For a dedicated database server the attack vector is probably very limited, but if you have a multi-purpose server then it could be wide open to attacks.
So our conclusion is that it does not affect MySQL directly in any way, however other software running on the same server can be used as an attack vector, as such great care should be taken to eradicate that risk.
Full details of the vulnerability can be found here.
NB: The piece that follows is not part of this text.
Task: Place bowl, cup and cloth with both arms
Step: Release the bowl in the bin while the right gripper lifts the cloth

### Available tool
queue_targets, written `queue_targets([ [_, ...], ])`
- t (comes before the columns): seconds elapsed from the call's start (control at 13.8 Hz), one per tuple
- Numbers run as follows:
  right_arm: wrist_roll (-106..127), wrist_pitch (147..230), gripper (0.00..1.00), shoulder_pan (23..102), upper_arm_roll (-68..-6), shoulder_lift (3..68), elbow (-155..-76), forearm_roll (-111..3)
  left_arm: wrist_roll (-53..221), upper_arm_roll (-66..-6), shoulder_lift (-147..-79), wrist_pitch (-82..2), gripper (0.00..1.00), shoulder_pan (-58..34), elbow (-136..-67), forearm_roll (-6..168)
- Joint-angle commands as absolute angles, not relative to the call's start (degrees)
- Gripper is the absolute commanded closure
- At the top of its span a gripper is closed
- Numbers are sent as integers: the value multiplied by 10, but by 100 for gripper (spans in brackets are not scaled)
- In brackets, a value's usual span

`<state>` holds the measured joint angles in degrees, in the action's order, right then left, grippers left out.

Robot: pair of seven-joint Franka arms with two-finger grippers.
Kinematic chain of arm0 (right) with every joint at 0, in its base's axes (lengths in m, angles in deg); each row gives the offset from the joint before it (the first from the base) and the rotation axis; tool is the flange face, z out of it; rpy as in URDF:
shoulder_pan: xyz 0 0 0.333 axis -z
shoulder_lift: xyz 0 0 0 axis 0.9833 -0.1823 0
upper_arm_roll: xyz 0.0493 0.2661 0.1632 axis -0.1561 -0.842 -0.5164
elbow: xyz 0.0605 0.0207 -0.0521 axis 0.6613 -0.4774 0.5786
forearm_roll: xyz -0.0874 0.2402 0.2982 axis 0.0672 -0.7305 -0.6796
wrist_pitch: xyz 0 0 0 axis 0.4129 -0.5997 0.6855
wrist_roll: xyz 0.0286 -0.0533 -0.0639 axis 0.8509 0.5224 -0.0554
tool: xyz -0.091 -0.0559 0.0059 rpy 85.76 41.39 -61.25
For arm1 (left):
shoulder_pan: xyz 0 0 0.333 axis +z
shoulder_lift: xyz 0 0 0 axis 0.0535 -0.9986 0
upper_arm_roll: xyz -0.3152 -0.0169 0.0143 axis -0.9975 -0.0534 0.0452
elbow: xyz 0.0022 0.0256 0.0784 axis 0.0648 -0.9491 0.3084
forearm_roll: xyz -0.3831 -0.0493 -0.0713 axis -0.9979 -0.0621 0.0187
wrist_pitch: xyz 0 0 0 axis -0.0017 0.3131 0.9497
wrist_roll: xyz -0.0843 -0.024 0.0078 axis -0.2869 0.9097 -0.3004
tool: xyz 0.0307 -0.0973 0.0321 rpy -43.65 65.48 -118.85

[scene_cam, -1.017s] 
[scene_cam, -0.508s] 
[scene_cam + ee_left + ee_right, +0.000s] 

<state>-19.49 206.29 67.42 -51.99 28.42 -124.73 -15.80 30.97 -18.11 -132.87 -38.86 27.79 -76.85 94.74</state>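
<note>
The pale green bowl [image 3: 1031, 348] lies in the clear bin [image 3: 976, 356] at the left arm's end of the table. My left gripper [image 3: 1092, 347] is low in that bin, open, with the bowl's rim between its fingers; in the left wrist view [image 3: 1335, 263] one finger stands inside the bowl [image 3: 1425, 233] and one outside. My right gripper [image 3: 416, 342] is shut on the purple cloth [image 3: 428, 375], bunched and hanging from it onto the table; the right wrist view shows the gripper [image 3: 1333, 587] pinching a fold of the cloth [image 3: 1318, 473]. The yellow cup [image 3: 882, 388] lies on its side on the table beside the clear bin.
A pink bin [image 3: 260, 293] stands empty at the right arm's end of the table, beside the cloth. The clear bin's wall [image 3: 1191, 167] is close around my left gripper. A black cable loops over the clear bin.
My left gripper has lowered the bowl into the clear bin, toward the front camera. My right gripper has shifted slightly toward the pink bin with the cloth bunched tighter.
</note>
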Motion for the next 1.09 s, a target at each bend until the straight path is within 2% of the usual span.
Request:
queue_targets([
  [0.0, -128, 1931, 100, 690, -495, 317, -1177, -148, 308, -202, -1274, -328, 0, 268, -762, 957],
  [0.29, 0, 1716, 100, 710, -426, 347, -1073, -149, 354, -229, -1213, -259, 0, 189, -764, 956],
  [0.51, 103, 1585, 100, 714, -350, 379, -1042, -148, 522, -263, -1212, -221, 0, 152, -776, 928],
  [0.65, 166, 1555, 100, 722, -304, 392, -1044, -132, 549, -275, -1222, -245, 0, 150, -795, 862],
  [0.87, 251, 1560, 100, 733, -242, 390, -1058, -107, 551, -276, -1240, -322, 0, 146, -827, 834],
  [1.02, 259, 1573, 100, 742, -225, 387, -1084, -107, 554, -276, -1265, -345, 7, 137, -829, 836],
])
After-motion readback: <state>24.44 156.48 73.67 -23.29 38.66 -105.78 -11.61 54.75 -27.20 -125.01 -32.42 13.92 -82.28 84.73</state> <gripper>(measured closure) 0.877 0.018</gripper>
Qualys announced they had found an exploit in one of the Linux core libraries - glibc - using a buffer overflow technique in gethostbyname(). They have developed a proof-of-concept in which simply sending a specially created e-mail to a mail server enabled them to create a remote shell to the Linux machine. According to Qualys, "This bypasses all existing protections (like ASLR, PIE and NX) on both 32-bit and 64-bit systems.". How does it affect MySQL servers? Read on!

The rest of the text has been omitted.